▶ [Requirement] Restate the opening lines of the material below word for word, stopping after the line that contains "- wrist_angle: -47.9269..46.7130".
** Dataset content follows **
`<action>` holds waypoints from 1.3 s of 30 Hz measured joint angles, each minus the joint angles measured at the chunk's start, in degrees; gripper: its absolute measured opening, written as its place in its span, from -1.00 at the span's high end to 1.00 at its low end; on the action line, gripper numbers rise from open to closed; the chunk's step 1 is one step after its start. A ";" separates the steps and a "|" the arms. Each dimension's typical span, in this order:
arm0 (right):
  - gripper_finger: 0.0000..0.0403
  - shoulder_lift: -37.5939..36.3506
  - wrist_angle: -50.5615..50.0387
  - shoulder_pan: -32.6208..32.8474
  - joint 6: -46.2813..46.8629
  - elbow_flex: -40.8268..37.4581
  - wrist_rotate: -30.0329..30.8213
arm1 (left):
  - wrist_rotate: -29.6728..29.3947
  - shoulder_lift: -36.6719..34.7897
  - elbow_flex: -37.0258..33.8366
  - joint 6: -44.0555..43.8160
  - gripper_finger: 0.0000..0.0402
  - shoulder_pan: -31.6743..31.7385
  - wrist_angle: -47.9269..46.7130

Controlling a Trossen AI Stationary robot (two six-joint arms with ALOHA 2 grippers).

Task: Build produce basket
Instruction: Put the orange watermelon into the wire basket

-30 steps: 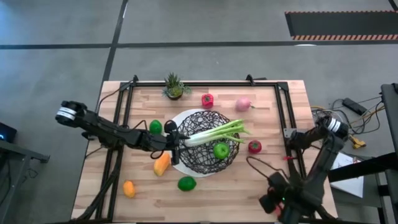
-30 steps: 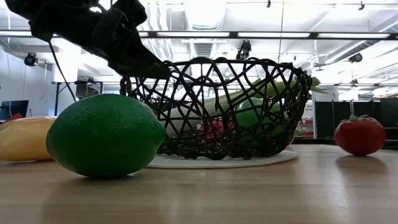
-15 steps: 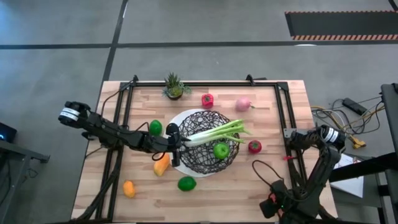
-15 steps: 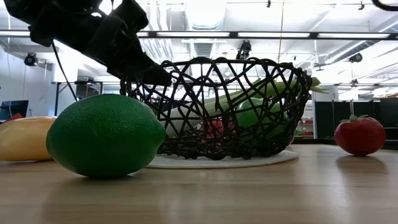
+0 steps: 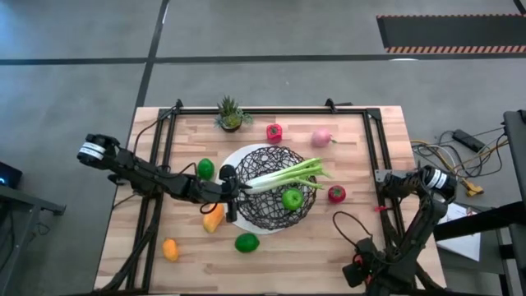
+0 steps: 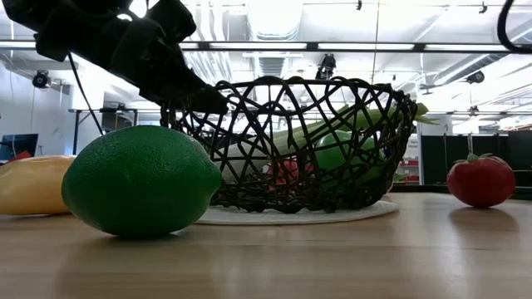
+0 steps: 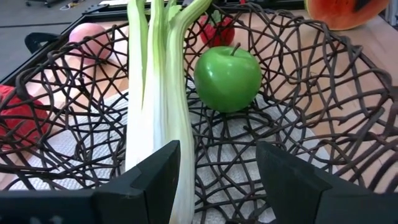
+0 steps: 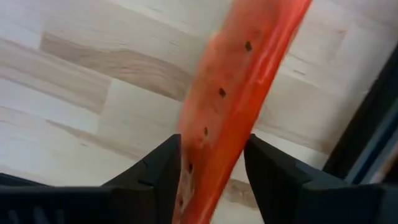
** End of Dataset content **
▶ [Worked solution]
`<action>` holds waypoints from 1.3 s of 30 Hz measured joint angles, each minus the joint angles measured at the chunk's start, in degrees; gripper: its absolute measured opening, written as its place in its span, from -1.00 at the span's high end to 1.00 at its low end; on the action line, gripper numbers rise from open to closed; the chunk's step 1 is one step after its start. A ";" separates the steps and a "|" the arms. Each dimension's typical span, in this order:
arm0 (right):
  - gripper_finger: 0.0000..0.0403
  - shoulder_lift: -37.5939..36.3506
  - wrist_angle: -50.5615..50.0387
  - shoulder_pan: -32.6208..32.8474
  - joint 6: -46.2813..46.8629
  - elbow_flex: -40.8268..37.4581
  - wrist_rotate: -30.0329..30.8213
arm1 (left):
  - wrist_rotate: -29.6728..29.3947
  - shoulder_lift: -36.6719..34.7897
  - elbow_flex: -37.0258..33.8366
  - joint 6: -44.0555..43.8160
  - gripper_finger: 0.0000..0.0402
  - shoulder_pan: -31.6743..31.7385
  - wrist_angle: -47.9269..46.7130

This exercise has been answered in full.